◆ Exercise requirements
Copy out the data below. Keep every word as it is.

◆ Collected data
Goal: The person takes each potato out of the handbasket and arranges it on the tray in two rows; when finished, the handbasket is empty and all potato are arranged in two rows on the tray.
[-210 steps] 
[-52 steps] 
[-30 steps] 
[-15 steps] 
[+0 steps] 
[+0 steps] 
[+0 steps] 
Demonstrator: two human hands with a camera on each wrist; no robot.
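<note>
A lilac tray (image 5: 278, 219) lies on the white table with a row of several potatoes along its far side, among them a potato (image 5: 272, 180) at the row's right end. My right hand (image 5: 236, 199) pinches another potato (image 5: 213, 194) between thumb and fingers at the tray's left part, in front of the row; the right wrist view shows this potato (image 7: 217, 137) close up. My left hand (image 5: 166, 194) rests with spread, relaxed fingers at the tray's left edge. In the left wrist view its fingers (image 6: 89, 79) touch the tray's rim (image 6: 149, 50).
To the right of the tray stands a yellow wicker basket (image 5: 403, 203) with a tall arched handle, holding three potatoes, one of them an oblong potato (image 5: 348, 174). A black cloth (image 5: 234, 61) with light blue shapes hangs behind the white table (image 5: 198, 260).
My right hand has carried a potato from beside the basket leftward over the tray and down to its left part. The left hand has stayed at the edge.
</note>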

◆ Exercise answer
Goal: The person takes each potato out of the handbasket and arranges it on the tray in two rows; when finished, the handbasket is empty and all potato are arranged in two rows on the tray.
[-210 steps] 
[-52 steps] 
[-30 steps] 
[-15 steps] 
[+0 steps] 
[+0 steps] 
[+0 steps] 
Demonstrator: two human hands with a camera on each wrist; no robot.
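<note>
A lilac tray (image 5: 278, 219) lies on the white table with a row of several potatoes along its far side, among them a potato (image 5: 272, 180) at the row's right end. My right hand (image 5: 236, 199) pinches another potato (image 5: 213, 194) between thumb and fingers at the tray's left part, in front of the row; the right wrist view shows this potato (image 7: 217, 137) close up. My left hand (image 5: 166, 194) rests with spread, relaxed fingers at the tray's left edge. In the left wrist view its fingers (image 6: 89, 79) touch the tray's rim (image 6: 149, 50).
To the right of the tray stands a yellow wicker basket (image 5: 403, 203) with a tall arched handle, holding three potatoes, one of them an oblong potato (image 5: 348, 174). A black cloth (image 5: 234, 61) with light blue shapes hangs behind the white table (image 5: 198, 260).
My right hand has carried a potato from beside the basket leftward over the tray and down to its left part. The left hand has stayed at the edge.
</note>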

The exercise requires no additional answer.